▸ **Required work**
Lines holding the string "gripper": copy each one from the listing below.

▸ **Data**
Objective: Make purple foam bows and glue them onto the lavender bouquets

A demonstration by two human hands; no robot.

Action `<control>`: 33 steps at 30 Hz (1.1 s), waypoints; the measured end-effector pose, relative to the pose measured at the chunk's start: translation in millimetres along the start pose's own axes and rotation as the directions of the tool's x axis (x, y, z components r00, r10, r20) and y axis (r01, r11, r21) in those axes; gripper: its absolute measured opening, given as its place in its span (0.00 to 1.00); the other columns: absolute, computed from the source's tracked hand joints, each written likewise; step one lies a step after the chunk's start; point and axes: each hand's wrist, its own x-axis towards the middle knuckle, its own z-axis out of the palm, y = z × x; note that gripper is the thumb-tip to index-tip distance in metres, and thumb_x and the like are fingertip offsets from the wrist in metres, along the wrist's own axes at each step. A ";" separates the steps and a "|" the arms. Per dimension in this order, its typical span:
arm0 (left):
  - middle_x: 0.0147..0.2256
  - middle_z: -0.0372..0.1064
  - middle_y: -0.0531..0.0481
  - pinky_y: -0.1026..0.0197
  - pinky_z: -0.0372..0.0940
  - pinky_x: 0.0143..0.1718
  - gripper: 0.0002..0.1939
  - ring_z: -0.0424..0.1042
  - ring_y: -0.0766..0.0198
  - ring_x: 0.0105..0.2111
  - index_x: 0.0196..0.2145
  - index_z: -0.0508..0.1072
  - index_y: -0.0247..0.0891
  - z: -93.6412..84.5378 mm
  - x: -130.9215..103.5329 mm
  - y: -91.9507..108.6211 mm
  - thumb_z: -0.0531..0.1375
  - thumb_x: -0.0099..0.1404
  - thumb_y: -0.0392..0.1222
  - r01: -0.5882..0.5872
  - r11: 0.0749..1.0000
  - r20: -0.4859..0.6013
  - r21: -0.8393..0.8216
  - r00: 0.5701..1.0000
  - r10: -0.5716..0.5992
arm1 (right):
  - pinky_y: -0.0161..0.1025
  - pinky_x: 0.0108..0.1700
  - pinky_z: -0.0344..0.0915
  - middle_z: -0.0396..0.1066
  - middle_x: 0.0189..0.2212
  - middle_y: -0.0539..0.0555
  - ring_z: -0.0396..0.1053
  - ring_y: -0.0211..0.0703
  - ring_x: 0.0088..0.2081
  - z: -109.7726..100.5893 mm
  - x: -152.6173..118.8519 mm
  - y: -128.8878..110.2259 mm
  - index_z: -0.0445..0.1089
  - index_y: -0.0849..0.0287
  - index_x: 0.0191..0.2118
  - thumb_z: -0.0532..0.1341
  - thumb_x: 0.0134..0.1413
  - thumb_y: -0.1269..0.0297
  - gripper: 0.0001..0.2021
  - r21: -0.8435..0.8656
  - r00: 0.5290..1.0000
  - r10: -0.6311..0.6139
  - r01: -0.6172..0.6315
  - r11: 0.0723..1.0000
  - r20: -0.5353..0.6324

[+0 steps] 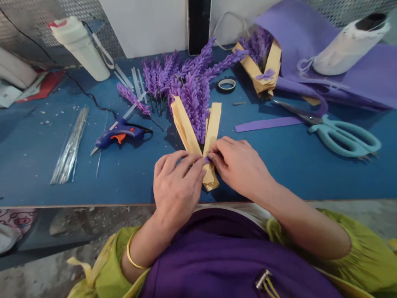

▸ **Response to the exercise**
Action `<control>`: 33 steps at 30 Hz (1.1 s), waypoints; the measured end-effector pose, relative to the pose measured at the chunk's start: translation in millimetres along the start pose's own axes and rotation as the directions of the tool's x axis (x, y, z components r00, r10, r20) and y axis (r01, r11, r21) in those axes; gripper: its absolute measured opening, given as its place in its span (0.00 to 1.00); the other columns: absolute, computed from the source's tracked hand joints, each written likewise; step one lies a step after the chunk's start; point and axes: each hand's wrist, its own x-axis towards the middle knuckle, its own z-axis out of the palm, y = z × x; note that gripper is the thumb-tip to index-tip distance in metres, and thumb_x and the like are fingertip offsets from the wrist in metres, along the wrist's own axes at each step. A ";" separates the steps and a "|" the arms. Per dimension in this order, its typical span:
  - gripper: 0.0002..0.1939
  - gripper: 0.0001..0.2021

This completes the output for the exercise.